La mode des années 20 voit naître une petite révolution : pour la première fois, les femmes dévoilent leurs jambes. La robe de jour et la jupe remontent au-dessus du genou avant de reprendre de la longueur dans la seconde moitié de la décennie. Les premiers vêtements « taille basse » apparaissent à cette période. Le corset, trop contraignant, est proscrit tandis que le corsage met en valeur la taille et le décolleté. Parallèlement, les premiers pantalons pour femmes voient le jour. La mode est au vêtement qui brille : paillettes, sequins et perles de verre s’incrustent sur les robes.

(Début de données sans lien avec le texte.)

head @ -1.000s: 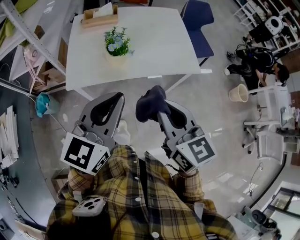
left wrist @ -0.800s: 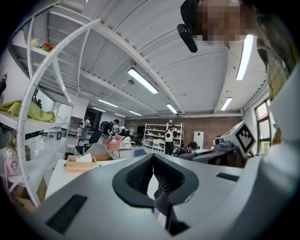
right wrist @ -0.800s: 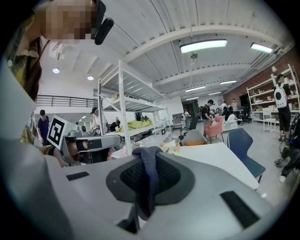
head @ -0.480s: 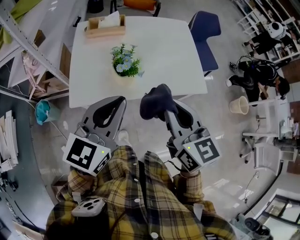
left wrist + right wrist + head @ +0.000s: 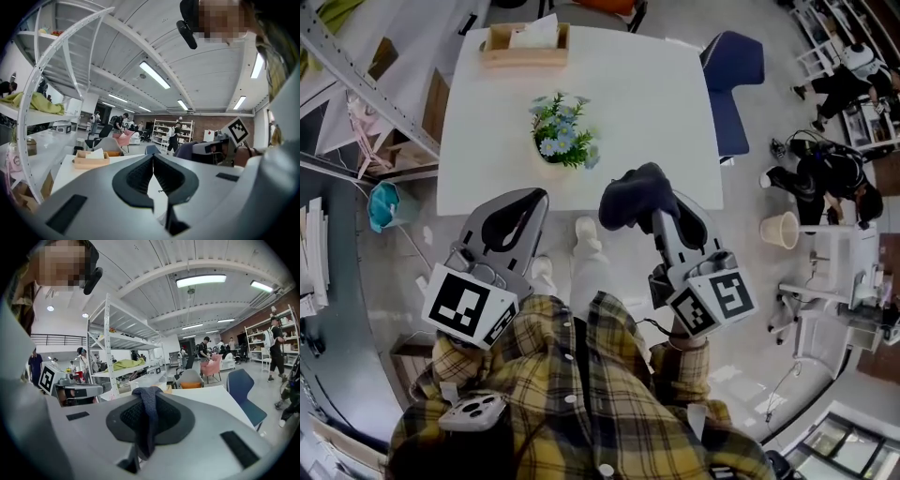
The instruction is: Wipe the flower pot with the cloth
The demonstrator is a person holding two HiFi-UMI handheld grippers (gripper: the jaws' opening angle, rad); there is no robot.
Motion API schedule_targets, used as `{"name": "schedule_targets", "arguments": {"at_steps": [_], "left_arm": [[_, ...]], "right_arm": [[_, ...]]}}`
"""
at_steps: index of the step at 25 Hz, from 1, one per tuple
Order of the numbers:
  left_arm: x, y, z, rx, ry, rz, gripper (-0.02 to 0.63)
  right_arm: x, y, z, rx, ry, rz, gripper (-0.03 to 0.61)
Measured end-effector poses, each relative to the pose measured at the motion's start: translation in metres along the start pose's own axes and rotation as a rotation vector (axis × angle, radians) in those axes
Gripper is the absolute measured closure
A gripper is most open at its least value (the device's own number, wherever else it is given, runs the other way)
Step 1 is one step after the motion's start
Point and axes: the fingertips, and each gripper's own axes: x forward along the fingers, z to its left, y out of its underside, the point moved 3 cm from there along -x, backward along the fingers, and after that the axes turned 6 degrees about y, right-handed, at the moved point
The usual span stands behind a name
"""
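A white flower pot (image 5: 551, 160) holding green leaves and pale blue flowers stands near the front edge of a white table (image 5: 656, 103) in the head view. My right gripper (image 5: 639, 192) is shut on a dark blue cloth (image 5: 633, 195), bunched at its tip just short of the table's edge, to the right of the pot. In the right gripper view the cloth (image 5: 147, 416) hangs down between the jaws. My left gripper (image 5: 525, 202) is shut with nothing in it, below and left of the pot; its closed pads (image 5: 153, 172) meet in the left gripper view.
A wooden tissue box (image 5: 525, 47) sits at the table's far edge. A blue chair (image 5: 736, 89) stands to the right of the table, metal shelving (image 5: 356, 84) to the left. A teal bin (image 5: 386, 206) and a beige bucket (image 5: 779, 228) stand on the floor. People sit at the far right.
Both grippers have come closer to the table, and the pot now lies nearer to them. The cloth stays clamped in the right gripper; the left stays shut.
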Motion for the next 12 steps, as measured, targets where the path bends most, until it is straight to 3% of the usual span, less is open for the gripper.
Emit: {"name": "schedule_targets", "arguments": {"at_steps": [12], "left_arm": [[0.081,-0.040,0.057,0.024,-0.266,-0.075,0.604]], "right_arm": [[0.115,-0.050,-0.064,-0.075,-0.254,0.003,0.565]]}}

Coco Chanel propose la petite robe noire pour la première fois en 1926. Elle deviendra un classique de la mode des années 1920, alors que cette couleur était alors réservée aux enterrements et sera surnommée « la Ford de Chanel ». Madeleine Vionnet de son côté s’impose avec ses robes au drapé impeccable.

La fin de décennie est marquée par la crise économique, il devient donc de bon ton d’être discrètement élégant.

Elodie Petit

 

Les hommes

Le costume masculin évolue assez peu. La veste devient veston et on favorise les chapeaux mous. Pour le soir, on porte le smoking, emprunté aux anglo-saxons ; apparu à la fin du XIXe siècle, le « tuxedo » (ou « dinner jacket ») a d’abord été porté en intérieur pour des diners informels mais deviendra au fil du temps la tenue de soirée par excellence. Dans la mode masculine aussi, le sport et l’automobile marquent de leur empreinte le vêtement quotidien, et le complet à carreaux et le pantalon de golf rencontrent un grand succès parmi les élégants, tout comme le chandail jacquard et les chaussures bicolores. Le cache-poussière, la casquette, les lunettes de conduite ou les gants de cuir deviennent des accessoires indispensables pour les automobilistes.

Les couturiers

L’immédiat après-guerre voit la réouverture de certaines maisons qui avaient fermé pendant le conflit, tandis que se créent également des entreprises nouvelles, parmi lesquelles en 1919 Maggy Rouff (1896-1971), Jean Patou (1887-1936), Edward Molyneux (1891-1974), ou Lucien Lelong (1889-1958), chez qui travailleront Christian Dior (1905-1957) et Hubert de Givenchy (1927). La même année, Gabrielle Chanel, plus connue sous le surnom de Coco Chanel (1883-1971) ouvre sa propre maison ; elle est la première à adopter un textile bon marché, le jersey, mais aussi à concevoir une tenue pour la femme active, le fameux tailleur. Créé en 1921, le parfum n°5 fournit par son succès commercial le soutien financier de la maison. Jean Patou est proche du style Chanel et restera le grand rival de la couturière durant toute la décennie. Jacques Heim (1899-1967) se montre également novateur, et lance la collection « Heim jeunes filles », qui perdurera jusqu’en 1969.